As for the high points of the original Formula 750 Imola racer: "It's incredibly torquey, isn't it?" he began. "It has big old carburetors and basic ignition, but the thing works so well. That's the advantage of the desmodromic system-because you can open and close the valves a lot quicker, you can put more efficient ramps on the cams. And considering the age of the thing, it does handle. Its geometry is all wrong with a long wheelbase and a fork angle of who knows what, but it behaves itself extremely well, doesn't require a lot of rider input and the brakes are faultless. The biggest Achilles' heel is it's so long you have to crank it to get through tight corners. Also the riding position where you're sitting well back and low with your knees under your chin feels strange. But those motorcycles were just right. They were easy on the rider and relaxing to ride. I honestly can't fault it."

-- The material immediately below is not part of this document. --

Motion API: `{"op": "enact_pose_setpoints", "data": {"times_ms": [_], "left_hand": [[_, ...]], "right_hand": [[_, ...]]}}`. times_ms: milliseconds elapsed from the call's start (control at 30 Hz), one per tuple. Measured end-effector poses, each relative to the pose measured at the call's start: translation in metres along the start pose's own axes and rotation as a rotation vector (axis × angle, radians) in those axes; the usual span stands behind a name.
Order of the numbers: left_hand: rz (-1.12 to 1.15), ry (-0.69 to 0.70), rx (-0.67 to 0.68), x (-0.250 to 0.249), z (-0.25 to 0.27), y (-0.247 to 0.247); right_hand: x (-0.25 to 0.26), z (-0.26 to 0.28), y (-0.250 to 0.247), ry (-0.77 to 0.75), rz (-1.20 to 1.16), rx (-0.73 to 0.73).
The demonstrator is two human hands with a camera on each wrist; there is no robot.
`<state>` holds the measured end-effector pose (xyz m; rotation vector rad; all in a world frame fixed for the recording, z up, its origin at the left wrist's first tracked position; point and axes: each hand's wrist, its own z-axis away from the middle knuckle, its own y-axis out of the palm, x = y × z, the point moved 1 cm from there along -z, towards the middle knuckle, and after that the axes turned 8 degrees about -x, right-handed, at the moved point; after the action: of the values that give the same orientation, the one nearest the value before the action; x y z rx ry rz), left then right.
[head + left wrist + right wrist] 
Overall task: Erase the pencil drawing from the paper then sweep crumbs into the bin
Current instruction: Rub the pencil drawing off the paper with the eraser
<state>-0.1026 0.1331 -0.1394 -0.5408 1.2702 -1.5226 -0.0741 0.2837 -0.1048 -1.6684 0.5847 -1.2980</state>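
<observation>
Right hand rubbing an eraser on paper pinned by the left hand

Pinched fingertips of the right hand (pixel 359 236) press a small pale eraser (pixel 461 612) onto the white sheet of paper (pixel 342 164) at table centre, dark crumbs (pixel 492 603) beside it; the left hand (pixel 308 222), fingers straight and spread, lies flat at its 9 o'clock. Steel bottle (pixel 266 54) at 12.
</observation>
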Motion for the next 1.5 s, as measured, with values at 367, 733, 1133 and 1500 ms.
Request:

Thanks to the commitment of Ducati executive Fredmano Spairani and the genius of engineer Fabio Taglioni, the 750 Super Sport went into series production in January 1974. Though outfitted with a new frame, street equipment, a downsized fuel cell and abbreviated fairing, it was still the progeny of the Imola racer. The desmo valve train-the first on a production Ducati V-twin-along with the 40mm Dell'Orto carbs, triple disc brakes, clip-on handlebars and rearsets with remote linkages remained. Many Super Sports, like this example originally sold in South Africa, were pressed into racing duty, then later returned to street use.
Smart expertly kick-starts the SS, pulls the right-side shifter up for first and enters the track. The motorcycle is obscenely loud, even by early-'70s standards, and the combined thrashing of the gear-driven cams, the intense intake chuffing and the bark of the straight-through Conti mufflers is definitely plug-your-ears painful at close range. No wonder Maggie Smart, Paul's wife and the sister of the late, great Barry Sheene, had reminded him to wear his earplugs. Smart laps, well, smartly, on the Super Sport, but not quite at the same pace as on the racer. It's the brakes mostly. Italian Scarab front calipers-cheap knockoffs of the factory racer's Lockheeds-became standard equipment on production Super Sports and never offered the same performance or feel as the originals. Besides that, the Super Sport doesn't have the Imola-spec camshafts, bold cylinder-head development, straight-cut primary gears, efficient racing fairing or light weight of the factory bikes. Even so, its DNA remains intact.